Wapenfeit Solebay en Seneffe
Bij de zeeslag bij Solebay op, 7 juni 1672 is een hevige strijd geleverd, waarbij Willem Joseph Baron van Ghent dodelijk gewond raakte. Dit was de eerste zeeslag van de Derde Engels-Nederlandse Oorlog. De strijd eindigde onduidelijk, waarbij beide partijen de overwinning claimden.
De zeeslag bij Solebay
Een vloot van 75 schepen, 20.738 manschappen en 4.484 kanonnen van de Verenigde Provinciën, onder bevel van luitenant-admiraals Michiel de Ruyter, Adriaen Banckert en Willem Joseph van Gent, verraste een gezamenlijke Engels-Franse vloot van 93 schepen, 34.496 mannen en 6.018 kanonnen op anker in Solebay (tegenwoordig Sole Bay), nabij Southwold in Suffolk, aan de oostkust van Engeland.
Te laat
De Nederlandse hoofd vloot kwam te laat, voornamelijk door coördinatieproblemen tussen de vijf Nederlandse admiraliteiten, om een samenvoeging van de Engelse en Franse vloot te voorkomen. Het volgde de geallieerde vloot naar het noorden, die, zich hiervan niet bewust, bij Solebay binnenviel om opnieuw in te richten. Op 7 juni werden de geallieerden verrast en raakten in verwarring toen de Nederlandse vloot plotseling in de vroege ochtend aan de horizon verscheen. De Franse vloot stuurde naar het zuiden, gevolgd door de vijftien schepen van Banckert en beperkte zijn actie tot langeafstands vuur.
Verliezen maar overwinning
De verliezen waren aan beide kanten zwaar, Van Ghent werd getroffen door een granaatscherven die zijn linkerbeen onder de knie afschoot en zijn romp op vijf plaatsen doorschoot. Hij viel, zoals vlaggenkapitein Michiel Kindt in het logboek schreef, “hardtsteecken doodt voorover“.
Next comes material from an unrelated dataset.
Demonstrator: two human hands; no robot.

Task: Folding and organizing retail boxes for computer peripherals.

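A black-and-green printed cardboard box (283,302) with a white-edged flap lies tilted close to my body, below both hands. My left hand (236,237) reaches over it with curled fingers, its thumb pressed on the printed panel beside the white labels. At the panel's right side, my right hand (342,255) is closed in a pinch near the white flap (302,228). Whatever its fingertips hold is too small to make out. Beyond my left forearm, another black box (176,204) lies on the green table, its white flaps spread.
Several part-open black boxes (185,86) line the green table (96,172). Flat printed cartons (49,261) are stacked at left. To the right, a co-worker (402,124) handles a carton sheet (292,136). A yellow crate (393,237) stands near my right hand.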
Het Nederlandse schip, de Jozua, werd vernietigd en een ander, de Stavoren, buitgemaakt, een derde Nederlands schip kreeg een ongeval tijdens reparaties direct na de slag en ontplofte. De strijd eindigde onduidelijk bij zonsondergang. Beide partijen claimden de overwinning, de Nederlanders met meer rechtvaardiging omdat het Engels-Franse plan om de Nederlanders te blokkeren werd opgegeven.
Slag bij Seneffe
Onder leiding van stadhouder Willem III vecht een Duits-Nederlands-Oostenrijks-Spaans leger tegen een Frans leger bij Seneffe op 11 augustus 1674. Voor het eerst worden de mariniers op het land ingezet. 2 mariniersregimenten, zo’n 3.000 man, vormen de elite van de Republiek. De slag blijft onbeslist, maar vormt een morele opsteker. Hij staat in gouden letters op het vaandel van het korps.